» TASK OBJECTIVE
Every line of the material that follows must be printed again exactly.

- Opening Delimiter -

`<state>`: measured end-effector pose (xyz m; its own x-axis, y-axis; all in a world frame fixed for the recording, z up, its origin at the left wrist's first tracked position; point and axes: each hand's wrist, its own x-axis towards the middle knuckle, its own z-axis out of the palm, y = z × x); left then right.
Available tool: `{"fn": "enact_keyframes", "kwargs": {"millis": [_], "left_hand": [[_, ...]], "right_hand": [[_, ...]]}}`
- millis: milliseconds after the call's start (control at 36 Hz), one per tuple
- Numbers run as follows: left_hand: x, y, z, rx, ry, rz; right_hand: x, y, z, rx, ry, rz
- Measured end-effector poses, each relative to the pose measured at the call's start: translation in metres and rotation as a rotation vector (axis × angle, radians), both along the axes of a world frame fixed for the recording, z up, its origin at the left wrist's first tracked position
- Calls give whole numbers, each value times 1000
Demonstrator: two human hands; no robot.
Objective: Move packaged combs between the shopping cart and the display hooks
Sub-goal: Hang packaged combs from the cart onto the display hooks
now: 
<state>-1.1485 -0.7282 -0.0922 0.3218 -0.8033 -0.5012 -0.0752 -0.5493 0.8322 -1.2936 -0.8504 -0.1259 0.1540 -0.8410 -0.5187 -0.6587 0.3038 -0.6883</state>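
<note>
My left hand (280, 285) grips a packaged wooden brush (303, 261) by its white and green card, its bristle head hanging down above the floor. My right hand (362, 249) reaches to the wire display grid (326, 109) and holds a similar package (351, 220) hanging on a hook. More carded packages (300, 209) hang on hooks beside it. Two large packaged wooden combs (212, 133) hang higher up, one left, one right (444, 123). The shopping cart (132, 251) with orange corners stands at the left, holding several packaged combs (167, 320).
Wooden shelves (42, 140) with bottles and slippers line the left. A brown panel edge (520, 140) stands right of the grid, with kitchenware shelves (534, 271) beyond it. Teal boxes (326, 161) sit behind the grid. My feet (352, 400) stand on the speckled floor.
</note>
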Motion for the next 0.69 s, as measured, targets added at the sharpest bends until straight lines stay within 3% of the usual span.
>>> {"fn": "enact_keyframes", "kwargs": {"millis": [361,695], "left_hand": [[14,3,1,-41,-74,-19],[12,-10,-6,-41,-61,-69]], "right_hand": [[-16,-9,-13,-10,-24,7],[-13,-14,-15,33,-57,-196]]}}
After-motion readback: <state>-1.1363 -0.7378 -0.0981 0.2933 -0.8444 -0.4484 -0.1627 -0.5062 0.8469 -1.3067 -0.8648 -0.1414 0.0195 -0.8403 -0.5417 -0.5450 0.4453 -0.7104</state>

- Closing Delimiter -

» RESULT FOR THIS TASK
`<state>`: measured end-effector pose (xyz m; its own x-axis, y-axis; all in a world frame fixed for the recording, z up, its origin at the left wrist's first tracked position; point and axes: each hand's wrist, its own x-axis towards the middle knuckle, its own z-axis out of the palm, y = z × x); left then right.
Available tool: `{"fn": "enact_keyframes", "kwargs": {"millis": [_], "left_hand": [[_, ...]], "right_hand": [[_, ...]]}}`
- millis: milliseconds after the call's start (control at 36 Hz), one per tuple
- Numbers run as follows: left_hand: x, y, z, rx, ry, rz; right_hand: x, y, z, rx, ry, rz
- Measured end-effector poses, each relative to the pose measured at the call's start: translation in metres and rotation as a rotation vector (axis × angle, radians), both along the axes of a world frame fixed for the recording, z up, its origin at the left wrist's first tracked position
- Calls give whole numbers, each value times 1000
Demonstrator: two human hands; no robot.
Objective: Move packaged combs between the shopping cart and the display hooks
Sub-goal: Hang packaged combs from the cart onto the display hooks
now: 
<state>-1.1485 -0.7282 -0.0922 0.3218 -0.8033 -0.5012 -0.0752 -0.5493 0.8322 -1.2936 -0.8504 -0.1259 0.1540 -0.8410 -0.5187 -0.6587 0.3038 -0.6883</state>
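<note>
My left hand (280, 285) grips a packaged wooden brush (303, 261) by its white and green card, its bristle head hanging down above the floor. My right hand (362, 249) reaches to the wire display grid (326, 109) and holds a similar package (351, 220) hanging on a hook. More carded packages (300, 209) hang on hooks beside it. Two large packaged wooden combs (212, 133) hang higher up, one left, one right (444, 123). The shopping cart (132, 251) with orange corners stands at the left, holding several packaged combs (167, 320).
Wooden shelves (42, 140) with bottles and slippers line the left. A brown panel edge (520, 140) stands right of the grid, with kitchenware shelves (534, 271) beyond it. Teal boxes (326, 161) sit behind the grid. My feet (352, 400) stand on the speckled floor.
</note>
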Motion for the next 0.69 s, as measured, targets added at the sharpest bends until straight lines stay within 3% of the usual span.
>>> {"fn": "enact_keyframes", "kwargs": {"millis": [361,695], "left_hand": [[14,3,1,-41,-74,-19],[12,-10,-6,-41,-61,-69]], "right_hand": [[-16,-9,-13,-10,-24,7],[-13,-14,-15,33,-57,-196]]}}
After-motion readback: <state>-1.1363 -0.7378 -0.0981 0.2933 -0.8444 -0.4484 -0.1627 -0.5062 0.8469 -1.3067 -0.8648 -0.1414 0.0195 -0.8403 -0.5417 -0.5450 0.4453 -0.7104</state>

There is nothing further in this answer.